Last spring I collected rabbit poop from a breeder. Everything was mixed in–poop, urine, wood shavings and rabbit hair. I added a lot to my garden with good results. I had some left over and it had morphed into one mass instead of the poop being in separate pellets.

I decided that the worms would do a good job aerating it and separating it out instead of having this smelly mass of rabbit poop etc. So I added some worms and more finished compost from my compost pile.

They were not very quick to disburse. They stayed mostly in their huddled mass. I had a light on them so I didn’t understand this. Some worms were flipping out like when they don’t like the light. I would describe that as gyrating their body a lot. So I covered them and checked them an hour or two later.

Composting Worms Are Dead in the New Bin

They had spread out somewhat but they looked very unusual. None of them were moving–the composting worms are dead! I was totally shocked. Nothing like this had ever happened before.

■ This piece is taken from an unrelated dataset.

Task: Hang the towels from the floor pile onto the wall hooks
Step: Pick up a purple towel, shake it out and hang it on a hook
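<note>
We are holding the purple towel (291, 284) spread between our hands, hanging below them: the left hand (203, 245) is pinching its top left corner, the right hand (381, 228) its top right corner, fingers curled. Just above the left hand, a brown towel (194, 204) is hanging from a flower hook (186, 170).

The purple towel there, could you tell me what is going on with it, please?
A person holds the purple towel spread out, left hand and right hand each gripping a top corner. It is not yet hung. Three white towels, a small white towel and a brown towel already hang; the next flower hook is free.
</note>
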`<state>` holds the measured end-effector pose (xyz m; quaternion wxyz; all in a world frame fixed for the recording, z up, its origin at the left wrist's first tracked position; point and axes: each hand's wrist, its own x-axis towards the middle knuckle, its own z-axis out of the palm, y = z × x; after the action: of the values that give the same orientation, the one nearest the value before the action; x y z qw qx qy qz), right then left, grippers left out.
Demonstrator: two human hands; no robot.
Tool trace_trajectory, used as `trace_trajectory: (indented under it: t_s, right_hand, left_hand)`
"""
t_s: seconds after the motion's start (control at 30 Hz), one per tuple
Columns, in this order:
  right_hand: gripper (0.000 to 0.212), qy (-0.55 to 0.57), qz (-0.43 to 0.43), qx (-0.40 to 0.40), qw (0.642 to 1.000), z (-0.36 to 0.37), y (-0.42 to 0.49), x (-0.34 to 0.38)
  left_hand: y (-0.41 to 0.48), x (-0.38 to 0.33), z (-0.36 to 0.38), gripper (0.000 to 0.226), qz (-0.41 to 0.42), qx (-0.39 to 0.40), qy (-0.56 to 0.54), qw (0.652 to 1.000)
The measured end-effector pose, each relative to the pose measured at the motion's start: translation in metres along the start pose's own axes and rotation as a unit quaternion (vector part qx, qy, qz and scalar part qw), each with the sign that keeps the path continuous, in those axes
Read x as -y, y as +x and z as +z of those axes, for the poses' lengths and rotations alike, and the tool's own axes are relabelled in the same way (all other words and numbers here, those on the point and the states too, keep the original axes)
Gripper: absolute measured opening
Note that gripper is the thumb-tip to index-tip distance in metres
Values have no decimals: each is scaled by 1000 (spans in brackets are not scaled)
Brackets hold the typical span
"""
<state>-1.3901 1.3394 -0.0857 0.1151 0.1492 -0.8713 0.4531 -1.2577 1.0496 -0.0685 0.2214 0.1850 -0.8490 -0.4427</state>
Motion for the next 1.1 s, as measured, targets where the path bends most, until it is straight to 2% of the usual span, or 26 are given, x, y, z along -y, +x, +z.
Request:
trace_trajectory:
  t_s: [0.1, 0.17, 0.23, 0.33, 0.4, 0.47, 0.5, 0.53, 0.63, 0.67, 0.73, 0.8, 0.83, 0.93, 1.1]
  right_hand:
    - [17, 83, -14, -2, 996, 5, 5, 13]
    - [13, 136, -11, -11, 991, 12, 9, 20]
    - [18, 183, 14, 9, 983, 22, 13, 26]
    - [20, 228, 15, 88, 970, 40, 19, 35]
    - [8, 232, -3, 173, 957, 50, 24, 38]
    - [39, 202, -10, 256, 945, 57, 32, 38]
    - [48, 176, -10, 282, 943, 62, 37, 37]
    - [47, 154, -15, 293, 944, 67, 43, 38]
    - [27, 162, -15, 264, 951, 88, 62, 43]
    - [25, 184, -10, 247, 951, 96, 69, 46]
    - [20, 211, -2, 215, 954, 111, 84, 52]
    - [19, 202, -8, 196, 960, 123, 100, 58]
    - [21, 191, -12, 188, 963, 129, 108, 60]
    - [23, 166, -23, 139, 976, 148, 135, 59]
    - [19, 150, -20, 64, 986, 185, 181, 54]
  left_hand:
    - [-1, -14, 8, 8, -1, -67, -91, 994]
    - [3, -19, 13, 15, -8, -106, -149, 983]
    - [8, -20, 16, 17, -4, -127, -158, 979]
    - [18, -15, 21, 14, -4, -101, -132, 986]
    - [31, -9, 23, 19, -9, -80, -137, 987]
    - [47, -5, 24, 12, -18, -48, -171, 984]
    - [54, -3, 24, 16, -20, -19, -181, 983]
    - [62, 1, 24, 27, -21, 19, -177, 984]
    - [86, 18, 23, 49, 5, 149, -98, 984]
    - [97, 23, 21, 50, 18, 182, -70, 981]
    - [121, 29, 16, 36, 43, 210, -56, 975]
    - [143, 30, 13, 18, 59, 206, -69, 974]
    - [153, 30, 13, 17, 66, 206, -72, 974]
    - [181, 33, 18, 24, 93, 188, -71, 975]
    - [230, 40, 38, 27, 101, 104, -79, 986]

After some research on the internet I found that:

  • Worms don’t like ammonia and this definitely smelled like ammonia.
  • Worms don’t do well with the salts in rabbit urine.
  • I needed more carbon in the bin such as shredded newspaper or wood shavings to balance out the high nitrogen in the manure.

Check this link for more information on rabbit urine.  My big question is why did they burrow down into the compost. Why didn’t they try to escape? Worms are famous for escaping the worm bin. If conditions are not right they just leave. See the video below. Maybe they were trying to locate themselves in the compost part of the mixture and the ammonia was just too much for them.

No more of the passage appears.